Paper XII provides the complementary result. As the jurisdictional boundary shrinks, the structured cross-boundary feedback component B_struct grows. The controller's internal actuation fidelity is high — short chains, fast response, preserved local information — but the system it is controlling is increasingly dominated by dynamics it does not model. The M-Δ loop gain rises, and the controller's own interventions, however precisely executed, generate destabilizing feedback through the external world.
These two results define an Information-Actuation Frontier:
Boundary Mismatch (B_struct) ⟺ Delegation Depth Risk (Paper XI Failure)
A system cannot simultaneously minimize both. Expanding the boundary to capture cross-boundary feedback reduces B_struct but lengthens delegation chains and degrades actuation fidelity. Contracting the boundary to preserve actuation fidelity shortens chains but leaves B_struct ungoverned. Any single-boundary architecture — a Westphalian state, a federated union, a global institution — occupies a point on this frontier. It can move along the frontier by adjusting its boundary. It cannot escape the frontier.
The frontier is not a counsel of despair. It is a specification of the conditions under which the boundary problem can be solved. The frontier applies when a single jurisdictional boundary is applied to all governance functions simultaneously. It does not apply when boundaries are functionally specific — when different governance functions operate within different jurisdictional geometries matched to their distinct coupling structures.

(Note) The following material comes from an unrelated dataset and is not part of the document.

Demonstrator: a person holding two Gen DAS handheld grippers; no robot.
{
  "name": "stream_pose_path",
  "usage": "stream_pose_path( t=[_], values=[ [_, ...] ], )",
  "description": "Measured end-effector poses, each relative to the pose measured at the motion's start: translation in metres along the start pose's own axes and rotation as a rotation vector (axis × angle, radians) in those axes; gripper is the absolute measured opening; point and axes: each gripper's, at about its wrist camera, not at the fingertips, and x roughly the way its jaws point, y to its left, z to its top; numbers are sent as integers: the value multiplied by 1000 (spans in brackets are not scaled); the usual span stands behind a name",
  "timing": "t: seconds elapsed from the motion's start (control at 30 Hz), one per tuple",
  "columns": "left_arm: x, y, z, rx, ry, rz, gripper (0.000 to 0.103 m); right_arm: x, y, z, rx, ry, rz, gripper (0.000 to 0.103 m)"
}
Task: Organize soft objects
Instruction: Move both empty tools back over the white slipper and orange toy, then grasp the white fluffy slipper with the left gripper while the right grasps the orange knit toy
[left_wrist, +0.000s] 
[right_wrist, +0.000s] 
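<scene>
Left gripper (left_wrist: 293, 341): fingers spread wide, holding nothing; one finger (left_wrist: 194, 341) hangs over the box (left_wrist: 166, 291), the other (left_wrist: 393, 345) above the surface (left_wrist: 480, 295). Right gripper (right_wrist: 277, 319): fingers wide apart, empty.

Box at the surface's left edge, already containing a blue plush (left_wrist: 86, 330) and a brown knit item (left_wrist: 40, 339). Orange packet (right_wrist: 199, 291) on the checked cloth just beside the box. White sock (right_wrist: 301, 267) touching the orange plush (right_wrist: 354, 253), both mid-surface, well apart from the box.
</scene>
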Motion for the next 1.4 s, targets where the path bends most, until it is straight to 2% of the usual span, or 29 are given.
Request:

A river basin authority governs water allocation within a boundary drawn to match the hydrological catchment. A national government governs defense within territorial boundaries. A regional public health body governs disease surveillance across a multi-country transmission network. A global climate institution governs emissions within a planetary boundary. Each function operates at its own scale, with its own observation channels, its own actuation capacity, and its own boundary. None of them attempts to govern all functions at a single scale. The system as a whole is polycentric, nested, and functionally differentiated — and it escapes the frontier precisely because it refuses the single-boundary assumption that generates the trade-off.
This is the structural imperative that Part VI develops into design principles. The Information-Actuation Frontier is the formal statement of why the boundary problem cannot be solved by choosing the right size for a single jurisdiction. The only escape is to abandon the assumption that a single boundary must serve all governance functions, and to match boundaries to coupling structures function by function. The mathematics does not prescribe one political arrangement over another. It prescribes that the arrangement must be polycentric, because no monocentric one can simultaneously satisfy the competing demands of spillover internalization and governance fidelity.